Текст, книга были всегда в русской культуре одной из фундаментальных основ остальных явлений культуры. Так, икона не могла существовать без текста, без книги. Онтологическое единство книги и образа (иконы) отмечено в Деяниях VII Вселенского собора (787 г.), «что слово сообщает через слух, то живопись показывает молча, через изображение» (Деян. 6) Если учесть, что, согласно этому определению собора, Церковь смотрит на икону не просто как на живописную иллюстрацию к текстам Писания, но как на особую форму откровения Божественной реальности, то книга точно так же являлась одной из наиболее осязаемых форм таинственного присутствия Бога в мире, через нее Божественное Откровение становилось достоянием верующих. Настоящая книга выражает опыт святости как воплощенное в тексте богословие и благочестие. Отсюда традиция особого оформления и украшения книги, расположения текста, разнообразие шрифтов и заставок. С помощью этих изобразительных средств раскрывались и подчеркивались различные смысловые оттенки текста.

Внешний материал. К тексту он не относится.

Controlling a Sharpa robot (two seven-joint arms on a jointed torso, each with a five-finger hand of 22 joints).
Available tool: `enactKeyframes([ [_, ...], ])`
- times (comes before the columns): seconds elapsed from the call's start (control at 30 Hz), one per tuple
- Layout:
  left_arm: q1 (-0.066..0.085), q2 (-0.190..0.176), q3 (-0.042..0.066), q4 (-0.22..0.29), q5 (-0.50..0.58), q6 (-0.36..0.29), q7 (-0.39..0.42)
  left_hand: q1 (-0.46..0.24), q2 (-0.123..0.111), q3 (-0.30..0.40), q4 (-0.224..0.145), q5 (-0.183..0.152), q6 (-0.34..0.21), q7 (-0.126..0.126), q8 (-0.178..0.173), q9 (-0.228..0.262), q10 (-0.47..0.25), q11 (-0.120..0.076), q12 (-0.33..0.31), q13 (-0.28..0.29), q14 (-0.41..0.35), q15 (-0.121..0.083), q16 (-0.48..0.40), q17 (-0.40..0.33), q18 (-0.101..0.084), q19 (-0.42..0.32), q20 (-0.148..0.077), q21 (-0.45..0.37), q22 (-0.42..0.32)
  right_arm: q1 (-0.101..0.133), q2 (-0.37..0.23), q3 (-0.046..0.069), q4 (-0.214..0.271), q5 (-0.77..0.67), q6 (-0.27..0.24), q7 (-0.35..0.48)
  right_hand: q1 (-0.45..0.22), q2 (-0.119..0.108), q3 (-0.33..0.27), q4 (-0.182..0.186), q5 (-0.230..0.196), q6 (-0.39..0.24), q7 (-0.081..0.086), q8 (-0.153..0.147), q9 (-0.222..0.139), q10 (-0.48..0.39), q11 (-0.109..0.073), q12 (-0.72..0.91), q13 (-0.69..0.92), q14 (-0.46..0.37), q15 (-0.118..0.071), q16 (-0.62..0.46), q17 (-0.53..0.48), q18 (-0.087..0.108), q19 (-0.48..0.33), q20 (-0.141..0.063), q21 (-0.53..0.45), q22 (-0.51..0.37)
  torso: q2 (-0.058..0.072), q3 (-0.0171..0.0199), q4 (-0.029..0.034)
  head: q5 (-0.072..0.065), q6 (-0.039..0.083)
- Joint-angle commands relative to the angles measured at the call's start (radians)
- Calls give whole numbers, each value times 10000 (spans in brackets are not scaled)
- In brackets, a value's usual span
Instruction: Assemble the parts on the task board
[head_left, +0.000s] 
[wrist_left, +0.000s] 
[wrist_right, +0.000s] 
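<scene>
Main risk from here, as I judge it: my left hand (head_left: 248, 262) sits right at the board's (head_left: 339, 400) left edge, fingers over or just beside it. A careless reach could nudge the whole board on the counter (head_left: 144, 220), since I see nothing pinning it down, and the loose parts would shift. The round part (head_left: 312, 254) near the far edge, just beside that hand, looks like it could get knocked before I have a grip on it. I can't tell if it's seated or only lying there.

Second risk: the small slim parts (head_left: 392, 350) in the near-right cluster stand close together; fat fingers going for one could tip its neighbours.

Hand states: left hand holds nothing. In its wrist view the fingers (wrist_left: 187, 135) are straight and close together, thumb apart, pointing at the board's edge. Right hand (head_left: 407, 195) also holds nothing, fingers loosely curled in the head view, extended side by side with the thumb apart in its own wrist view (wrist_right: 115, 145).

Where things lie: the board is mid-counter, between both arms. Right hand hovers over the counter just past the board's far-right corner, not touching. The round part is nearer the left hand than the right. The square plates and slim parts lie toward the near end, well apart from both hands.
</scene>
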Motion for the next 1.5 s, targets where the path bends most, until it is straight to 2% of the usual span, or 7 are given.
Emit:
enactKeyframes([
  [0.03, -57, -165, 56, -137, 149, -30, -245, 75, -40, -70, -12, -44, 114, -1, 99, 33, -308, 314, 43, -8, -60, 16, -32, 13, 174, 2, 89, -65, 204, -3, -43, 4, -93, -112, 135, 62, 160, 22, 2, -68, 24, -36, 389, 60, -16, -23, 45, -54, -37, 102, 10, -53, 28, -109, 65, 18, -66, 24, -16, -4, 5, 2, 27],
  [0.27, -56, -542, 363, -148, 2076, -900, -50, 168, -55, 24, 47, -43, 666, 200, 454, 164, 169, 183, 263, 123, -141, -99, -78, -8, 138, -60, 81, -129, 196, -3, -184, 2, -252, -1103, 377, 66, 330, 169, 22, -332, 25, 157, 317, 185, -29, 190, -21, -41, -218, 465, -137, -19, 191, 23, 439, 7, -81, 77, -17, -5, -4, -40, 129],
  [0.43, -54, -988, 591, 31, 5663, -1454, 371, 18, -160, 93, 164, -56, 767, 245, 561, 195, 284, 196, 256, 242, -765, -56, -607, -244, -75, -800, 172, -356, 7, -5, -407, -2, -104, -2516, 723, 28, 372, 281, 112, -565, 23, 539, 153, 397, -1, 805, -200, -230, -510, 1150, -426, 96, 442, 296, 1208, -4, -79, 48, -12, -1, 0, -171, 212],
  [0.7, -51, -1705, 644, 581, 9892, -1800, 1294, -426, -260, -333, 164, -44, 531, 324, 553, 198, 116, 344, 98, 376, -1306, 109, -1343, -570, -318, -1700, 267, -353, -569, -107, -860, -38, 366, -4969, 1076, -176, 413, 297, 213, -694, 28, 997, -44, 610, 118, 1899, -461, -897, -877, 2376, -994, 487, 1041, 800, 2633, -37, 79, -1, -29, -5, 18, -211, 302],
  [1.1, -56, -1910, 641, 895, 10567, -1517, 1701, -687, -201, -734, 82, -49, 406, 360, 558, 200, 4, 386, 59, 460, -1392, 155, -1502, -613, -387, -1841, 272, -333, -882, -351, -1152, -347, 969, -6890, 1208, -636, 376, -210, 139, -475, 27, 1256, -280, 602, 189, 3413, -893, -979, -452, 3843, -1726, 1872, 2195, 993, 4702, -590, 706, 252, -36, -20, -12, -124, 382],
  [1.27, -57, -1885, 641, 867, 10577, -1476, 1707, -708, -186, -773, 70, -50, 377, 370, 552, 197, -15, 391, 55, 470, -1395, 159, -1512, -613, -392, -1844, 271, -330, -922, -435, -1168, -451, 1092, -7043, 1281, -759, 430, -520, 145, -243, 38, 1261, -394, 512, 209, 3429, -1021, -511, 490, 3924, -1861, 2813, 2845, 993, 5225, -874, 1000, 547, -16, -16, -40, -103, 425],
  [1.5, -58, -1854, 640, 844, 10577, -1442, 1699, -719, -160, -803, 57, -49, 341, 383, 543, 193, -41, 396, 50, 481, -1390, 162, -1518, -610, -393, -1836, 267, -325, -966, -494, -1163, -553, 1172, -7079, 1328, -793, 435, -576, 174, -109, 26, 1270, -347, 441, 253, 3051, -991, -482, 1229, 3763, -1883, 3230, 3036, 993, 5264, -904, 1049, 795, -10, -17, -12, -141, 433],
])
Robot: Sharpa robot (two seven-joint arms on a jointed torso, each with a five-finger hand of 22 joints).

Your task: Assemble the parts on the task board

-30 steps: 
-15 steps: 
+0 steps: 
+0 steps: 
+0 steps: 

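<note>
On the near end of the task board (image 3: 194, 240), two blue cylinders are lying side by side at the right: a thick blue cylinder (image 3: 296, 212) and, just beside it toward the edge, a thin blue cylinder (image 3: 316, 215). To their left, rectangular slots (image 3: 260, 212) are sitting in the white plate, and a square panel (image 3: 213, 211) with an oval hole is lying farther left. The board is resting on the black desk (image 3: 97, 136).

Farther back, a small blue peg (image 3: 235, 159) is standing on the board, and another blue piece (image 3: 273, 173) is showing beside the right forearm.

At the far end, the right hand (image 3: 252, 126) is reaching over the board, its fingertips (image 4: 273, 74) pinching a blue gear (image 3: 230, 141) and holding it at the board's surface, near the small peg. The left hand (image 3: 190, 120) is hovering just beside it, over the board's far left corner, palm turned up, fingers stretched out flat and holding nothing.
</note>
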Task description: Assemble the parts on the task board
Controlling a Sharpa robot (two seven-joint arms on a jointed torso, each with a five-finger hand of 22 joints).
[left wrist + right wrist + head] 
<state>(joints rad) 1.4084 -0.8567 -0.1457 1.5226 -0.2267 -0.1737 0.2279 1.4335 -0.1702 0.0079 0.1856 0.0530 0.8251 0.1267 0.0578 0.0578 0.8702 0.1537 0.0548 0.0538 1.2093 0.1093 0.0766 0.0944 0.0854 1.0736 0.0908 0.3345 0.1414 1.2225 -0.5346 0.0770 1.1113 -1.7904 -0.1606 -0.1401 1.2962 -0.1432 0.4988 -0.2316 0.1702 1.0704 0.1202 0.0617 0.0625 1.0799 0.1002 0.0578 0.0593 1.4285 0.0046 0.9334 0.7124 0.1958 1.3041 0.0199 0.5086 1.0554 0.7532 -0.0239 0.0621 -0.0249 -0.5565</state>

Указанные выше принципы и черты русской литературы складывались несколько сотен лет. Разумеется, существовали особенности – фигура автора скрывалась от читателя, чтобы произведение было словно бы явлено последнему, литература была высоким искусством, связующим поколения и исторические эпохи. Соответственным был и язык – высокий художественный язык литературного произведения сильно отличался от общеупотребительного языка, что хорошо видно на примере берестяных грамот или граффити на стенах соборов.